Requirement:
Exact repetition is required: reproduce every line of the data.

Data:
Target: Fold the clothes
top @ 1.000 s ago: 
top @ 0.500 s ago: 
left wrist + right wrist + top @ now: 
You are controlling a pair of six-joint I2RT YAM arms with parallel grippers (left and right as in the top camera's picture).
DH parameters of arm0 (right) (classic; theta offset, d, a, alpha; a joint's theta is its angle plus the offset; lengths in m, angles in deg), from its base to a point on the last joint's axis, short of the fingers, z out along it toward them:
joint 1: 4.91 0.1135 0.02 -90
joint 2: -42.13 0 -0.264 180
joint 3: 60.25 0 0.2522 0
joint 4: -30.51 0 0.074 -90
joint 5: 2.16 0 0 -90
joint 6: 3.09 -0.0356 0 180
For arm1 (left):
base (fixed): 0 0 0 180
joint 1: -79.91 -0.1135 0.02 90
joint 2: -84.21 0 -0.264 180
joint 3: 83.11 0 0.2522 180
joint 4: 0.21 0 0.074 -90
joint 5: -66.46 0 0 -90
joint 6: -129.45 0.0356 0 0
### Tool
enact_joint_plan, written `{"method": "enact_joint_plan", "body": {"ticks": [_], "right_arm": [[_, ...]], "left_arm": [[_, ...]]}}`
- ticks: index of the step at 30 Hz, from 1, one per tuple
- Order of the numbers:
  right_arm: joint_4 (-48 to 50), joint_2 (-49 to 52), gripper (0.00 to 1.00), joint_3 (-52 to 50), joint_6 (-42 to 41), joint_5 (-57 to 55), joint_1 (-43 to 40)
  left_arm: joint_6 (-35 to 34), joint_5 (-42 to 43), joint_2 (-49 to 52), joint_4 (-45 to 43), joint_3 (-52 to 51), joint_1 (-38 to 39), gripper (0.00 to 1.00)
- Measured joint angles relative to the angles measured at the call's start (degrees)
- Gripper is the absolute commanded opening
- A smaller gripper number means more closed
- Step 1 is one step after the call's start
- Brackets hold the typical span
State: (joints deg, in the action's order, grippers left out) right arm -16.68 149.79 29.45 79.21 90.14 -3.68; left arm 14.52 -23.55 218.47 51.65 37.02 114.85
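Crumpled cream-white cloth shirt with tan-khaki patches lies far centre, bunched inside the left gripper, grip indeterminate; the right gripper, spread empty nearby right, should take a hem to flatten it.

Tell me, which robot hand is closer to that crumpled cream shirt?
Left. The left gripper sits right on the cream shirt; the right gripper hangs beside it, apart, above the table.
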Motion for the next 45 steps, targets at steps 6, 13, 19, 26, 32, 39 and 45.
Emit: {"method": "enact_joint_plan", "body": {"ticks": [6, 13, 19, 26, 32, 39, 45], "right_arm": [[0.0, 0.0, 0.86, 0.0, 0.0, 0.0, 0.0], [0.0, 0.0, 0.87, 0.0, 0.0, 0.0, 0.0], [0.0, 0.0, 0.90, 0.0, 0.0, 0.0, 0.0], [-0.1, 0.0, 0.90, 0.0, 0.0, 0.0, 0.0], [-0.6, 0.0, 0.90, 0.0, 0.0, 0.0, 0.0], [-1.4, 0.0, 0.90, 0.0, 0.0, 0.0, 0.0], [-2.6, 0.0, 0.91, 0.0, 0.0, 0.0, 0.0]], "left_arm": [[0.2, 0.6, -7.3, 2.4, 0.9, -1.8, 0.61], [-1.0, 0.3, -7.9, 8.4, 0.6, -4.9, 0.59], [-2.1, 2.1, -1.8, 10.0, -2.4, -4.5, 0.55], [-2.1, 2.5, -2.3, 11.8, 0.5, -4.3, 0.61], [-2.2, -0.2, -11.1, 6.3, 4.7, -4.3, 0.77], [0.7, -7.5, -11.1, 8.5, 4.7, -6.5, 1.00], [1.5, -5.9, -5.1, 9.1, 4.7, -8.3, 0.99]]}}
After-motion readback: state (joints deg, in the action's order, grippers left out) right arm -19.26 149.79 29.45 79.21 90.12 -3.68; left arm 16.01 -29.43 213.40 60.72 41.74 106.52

Answer area:
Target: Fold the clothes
top @ 1.000 s ago: 
top @ 0.500 s ago: 
left wrist + right wrist + top @ now: 
You are controlling a pair of six-joint I2RT YAM arms with parallel grippers (left and right as in the top camera's picture).
DH parameters of arm0 (right) (classic; theta offset, d, a, alpha; a joint's theta is its angle plus the offset; lengths in m, angles in deg), from its base to a point on the last joint's axis, short of the fingers, z out along it toward them:
joint 1: 4.91 0.1135 0.02 -90
joint 2: -42.13 0 -0.264 180
joint 3: 60.25 0 0.2522 0
joint 4: -30.51 0 0.074 -90
joint 5: 2.16 0 0 -90
joint 6: 3.09 -0.0356 0 180
For arm1 (left):
base (fixed): 0 0 0 180
joint 1: -79.91 -0.1135 0.02 90
joint 2: -84.21 0 -0.264 180
joint 3: 83.11 0 0.2522 180
joint 4: 0.21 0 0.074 -90
joint 5: -66.46 0 0 -90
joint 6: -129.45 0.0356 0 0
### Tool
enact_joint_plan, written `{"method": "enact_joint_plan", "body": {"ticks": [_], "right_arm": [[_, ...]], "left_arm": [[_, ...]]}}`
- ticks: index of the step at 30 Hz, from 1, one per tuple
- Order of the numbers:
  right_arm: joint_4 (-48 to 50), joint_2 (-49 to 52), gripper (0.00 to 1.00), joint_3 (-52 to 50), joint_6 (-42 to 41), joint_5 (-57 to 55), joint_1 (-43 to 40)
  left_arm: joint_6 (-35 to 34), joint_5 (-42 to 43), joint_2 (-49 to 52), joint_4 (-45 to 43), joint_3 (-52 to 51), joint_1 (-38 to 39), gripper (0.00 to 1.00)
- Measured joint angles relative to the angles measured at the call's start (degrees)
- Gripper is the absolute commanded opening
- A smaller gripper number means more closed
- Step 1 is one step after the call's start
- Brackets hold the typical span
State: (joints deg, in the action's order, grippers left out) right arm -16.68 149.79 29.45 79.21 90.14 -3.68; left arm 14.52 -23.55 218.47 51.65 37.02 114.85
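Crumpled cream-white cloth shirt with tan-khaki patches lies far centre, bunched inside the left gripper, grip indeterminate; the right gripper, spread empty nearby right, should take a hem to flatten it.

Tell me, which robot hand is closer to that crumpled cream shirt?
Left. The left gripper sits right on the cream shirt; the right gripper hangs beside it, apart, above the table.
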Motion for the next 45 steps, targets at steps 6, 13, 19, 26, 32, 39 and 45.
Emit: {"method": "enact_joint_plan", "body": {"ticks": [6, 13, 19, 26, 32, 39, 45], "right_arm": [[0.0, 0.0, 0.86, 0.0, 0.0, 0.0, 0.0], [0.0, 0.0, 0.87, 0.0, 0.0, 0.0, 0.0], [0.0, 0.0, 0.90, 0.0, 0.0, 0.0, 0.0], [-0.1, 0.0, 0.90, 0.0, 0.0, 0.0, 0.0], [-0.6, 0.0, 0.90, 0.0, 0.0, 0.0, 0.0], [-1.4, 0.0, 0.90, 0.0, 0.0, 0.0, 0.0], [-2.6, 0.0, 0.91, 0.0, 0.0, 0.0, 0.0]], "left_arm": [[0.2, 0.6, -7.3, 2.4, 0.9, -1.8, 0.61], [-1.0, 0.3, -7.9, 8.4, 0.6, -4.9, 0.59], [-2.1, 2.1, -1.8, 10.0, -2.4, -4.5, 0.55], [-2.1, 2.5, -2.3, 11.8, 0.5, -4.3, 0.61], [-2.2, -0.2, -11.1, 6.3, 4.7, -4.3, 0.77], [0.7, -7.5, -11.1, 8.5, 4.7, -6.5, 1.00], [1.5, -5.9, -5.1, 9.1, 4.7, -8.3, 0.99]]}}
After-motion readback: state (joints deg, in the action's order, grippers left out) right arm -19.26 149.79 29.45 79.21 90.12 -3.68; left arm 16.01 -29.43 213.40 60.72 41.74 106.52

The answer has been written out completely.